JohnWelles "Secret Beyond the Door..." (1949) is a film noir from the master of the genre, Fritz Lang. It stars Joan Bennett and Michael Redgrave in a Freudian tale of strange, twisted neurosis that was made in the wake of Alfred Hitchcock's ostensibly similar take on psychoanalysis, "Spellbound" (1945).The screenplay, by Silvia Richards from Rufus King's short story, is almost another version of the "Bluebeard" fairy tale as well as borrowing odds and ends from Hitchcock's "Rebecca" (1940): the wild and impulsive Celia (Bennett) marries the architect Mark Lamphere (Redgrave), and while on their honeymoon, she realises her new husband has many secrets, such as having had a previous wife, and more intriguingly, a strange hobby of building and replicating rooms where murders have been committed.
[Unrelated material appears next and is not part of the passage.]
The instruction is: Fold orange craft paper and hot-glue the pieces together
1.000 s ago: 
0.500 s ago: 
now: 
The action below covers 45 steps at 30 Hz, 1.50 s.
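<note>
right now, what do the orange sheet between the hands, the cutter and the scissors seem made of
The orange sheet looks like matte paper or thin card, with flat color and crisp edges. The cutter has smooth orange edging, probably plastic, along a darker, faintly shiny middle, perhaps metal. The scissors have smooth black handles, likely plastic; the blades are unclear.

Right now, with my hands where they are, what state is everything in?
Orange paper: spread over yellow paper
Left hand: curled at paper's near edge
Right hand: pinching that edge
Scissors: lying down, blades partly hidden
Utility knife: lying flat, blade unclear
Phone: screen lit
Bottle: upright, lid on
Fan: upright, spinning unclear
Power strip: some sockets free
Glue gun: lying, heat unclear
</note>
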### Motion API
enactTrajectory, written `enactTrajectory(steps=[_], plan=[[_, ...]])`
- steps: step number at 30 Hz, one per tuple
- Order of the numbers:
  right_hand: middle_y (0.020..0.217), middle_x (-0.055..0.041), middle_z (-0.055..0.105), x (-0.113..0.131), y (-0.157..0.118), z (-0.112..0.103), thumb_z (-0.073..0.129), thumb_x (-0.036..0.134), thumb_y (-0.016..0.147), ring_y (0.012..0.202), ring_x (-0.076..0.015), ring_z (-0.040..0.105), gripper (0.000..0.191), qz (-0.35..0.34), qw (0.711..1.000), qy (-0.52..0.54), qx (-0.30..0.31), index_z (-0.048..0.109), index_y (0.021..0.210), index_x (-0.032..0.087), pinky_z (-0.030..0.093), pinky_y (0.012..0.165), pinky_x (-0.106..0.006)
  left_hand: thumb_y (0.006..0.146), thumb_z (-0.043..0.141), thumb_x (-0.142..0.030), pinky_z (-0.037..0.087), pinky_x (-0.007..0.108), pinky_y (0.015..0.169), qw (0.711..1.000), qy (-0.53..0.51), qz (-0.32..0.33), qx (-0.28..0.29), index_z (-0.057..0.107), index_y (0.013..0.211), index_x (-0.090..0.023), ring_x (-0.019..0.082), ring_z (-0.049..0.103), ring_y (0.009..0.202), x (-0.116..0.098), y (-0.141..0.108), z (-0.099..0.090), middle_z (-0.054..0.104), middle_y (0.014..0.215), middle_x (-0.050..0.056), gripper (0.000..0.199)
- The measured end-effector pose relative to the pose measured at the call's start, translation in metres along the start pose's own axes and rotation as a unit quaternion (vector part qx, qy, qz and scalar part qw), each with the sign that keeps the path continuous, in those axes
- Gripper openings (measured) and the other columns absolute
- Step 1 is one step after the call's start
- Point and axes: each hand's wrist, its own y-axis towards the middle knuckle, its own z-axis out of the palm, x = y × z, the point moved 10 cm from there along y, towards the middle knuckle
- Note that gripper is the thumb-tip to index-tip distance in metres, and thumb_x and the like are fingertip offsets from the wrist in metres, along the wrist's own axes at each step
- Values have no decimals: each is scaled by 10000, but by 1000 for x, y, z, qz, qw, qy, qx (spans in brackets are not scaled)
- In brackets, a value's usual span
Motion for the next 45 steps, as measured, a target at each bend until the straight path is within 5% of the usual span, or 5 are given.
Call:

Yet one room remains locked; driven by curiosity and a growing fear for her own life, she seeks to find the "Secret Beyond the Door…" It is hardly original, stealing mainly from Hitchcock's aforementioned films (even the paintings behind the credits are reminiscent of Salvador Dalí) as well as "Suspicion" (1941) and a whole host of "wife in danger" movies, so popular in the thirties and forties. However, Fritz Lang's immaculate direction lifts this, if not quite into that elite stable of movies that comprise his best American work, then it is still top stuff, stunningly shot by the legendary Stanley Cortez (he was the cinematographer for both Orson Welles' "The Magnificent Ambersons" [1942] and Charles Laughton's "The Night of the Hunter" [1955]), giving it a real noir ambiance and excellently acted, the performers all being attuned to Lang's bleak vision of life, the obligatory happy ending notwithstanding, demanded by the studio, RKO.While the psychology is pat and the story is unoriginal, it's treatment is superlative. For fans of noir and of great films, this is a must-see.